The sustainability roadmap for space – a world first – will involve wide-ranging research, consultations with world-leading space sustainability experts and case studies from other sectors for the space industry to learn from. It will highlight priority actions required by industry, academia and government to support wider net zero ambitions and cover a variety of economic, legal and environmental issues to evaluate how access to space can be used to meet current and future global challenges.
It aims to ensure Scotland’s developing spaceports and launch vehicles minimise their impact on the environment, as well as promoting the environmental and societal benefits that can come from UK-launched small satellites. In addition, the roadmap will highlight the need for low-Earth orbit to be safeguarded alongside the planet’s marine and land environments, while also exploring peripheral space activities that may cause an indirect impact on carbon emissions. Once drafted, the roadmap will be shared with industry-led group Space Scotland and wider sectoral stakeholders for endorsement and approval, before being published later this year.
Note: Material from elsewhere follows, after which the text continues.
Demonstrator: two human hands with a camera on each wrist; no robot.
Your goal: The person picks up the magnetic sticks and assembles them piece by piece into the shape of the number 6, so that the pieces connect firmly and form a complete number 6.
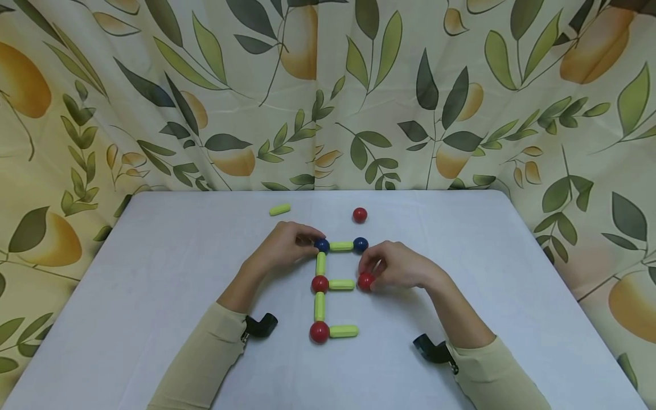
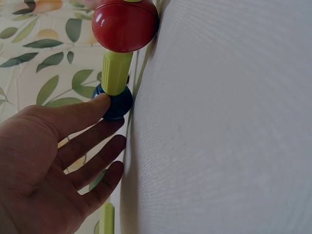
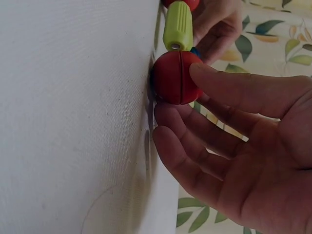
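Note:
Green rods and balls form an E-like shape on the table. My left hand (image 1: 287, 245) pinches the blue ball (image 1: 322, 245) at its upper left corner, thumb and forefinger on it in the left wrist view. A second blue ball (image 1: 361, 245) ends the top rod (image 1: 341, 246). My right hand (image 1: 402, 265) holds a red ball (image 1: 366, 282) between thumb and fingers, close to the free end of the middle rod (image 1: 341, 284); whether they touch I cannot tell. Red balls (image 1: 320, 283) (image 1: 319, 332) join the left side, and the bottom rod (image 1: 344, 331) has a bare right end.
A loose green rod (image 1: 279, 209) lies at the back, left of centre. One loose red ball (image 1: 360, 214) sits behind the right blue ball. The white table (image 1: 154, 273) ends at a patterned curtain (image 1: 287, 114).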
“From greener rocket propellants to using satellites to help restore local peatlands and track typhoons, Scottish space companies and Universities are making great strides towards enabling a more sustainable future. This roadmap is an opportunity to unite these activities and identify where we can collaborate more effectively” elaborated Kristina Tamane, Co-Chair of Space Scotland’s Environmental Task Force and Space Sector Lead at University of Edinburgh.
The space sector remains one of Scotland’s best kept secrets. In a short time, Scotland has developed world-class capability in small satellite manufacturing, with a cluster of companies in Glasgow producing more small satellites than any other city in Europe. Edinburgh, on the other hand, hosts the largest centre for informatics in Europe and is home to more than 170 data science companies.
Along Scotland’s rugged edges and in airports such as Prestwick and Macrihanish, spaceports are making great progress toward launching both Scottish-made and international small satellites, many designed with environmental goals in mind. The applications of satellite data range from monitoring deforestation and illegal mining to helping predict natural disasters such as landslides or the spread of forest fires, with Scottish companies such as Earth Blox, Astrosat, GSI, Omanos Analytics, Ecometrica, Spire Global and Space Intelligence leading the way.
The rapid growth of the Scottish space activities comes with a concomitant requirement to minimise the environmental impact of space activities. The Scottish Space Strategy published on the international stage at Expo Dubai in October last year identified sustainability as a key theme of Scotland’s approach to space.
"As we build on the sector's strengths we must also focus on sustainability,” stated First Minister Nicola Sturgeon during the Sustainable Space Summit organised by industry-led group Space Scotland last year. “Space technologies will have an increasingly important role in the fight against climate change, but the sector must continue to reduce its own environmental impact."
The roadmap is set to promote a comprehensive approach to space sustainability that consists of more than reducing emissions, extending to the activities of satellites in orbit. It will therefore contain information on space 'junk' and debris mitigation and highlight the effect that satellites have on astronomical observations, with a view to acting as a catalyst for meaningful international action in such areas.
AstroAgency’s Founder Daniel Smith stated: “We want to leave no stone unturned. This is an important opportunity for Scotland to lead by example in developing the space sector of tomorrow, both on the ground and in orbit.”
On a recent visit to Shetland, UK Government Minister for Scotland Iain Stewart travelled up to Unst, where he met with representatives from the SaxaVord spaceport. The UK’s first vertical satellite launch, supported by £13.5 million UK Government funding, is anticipated to take place from the site later this year.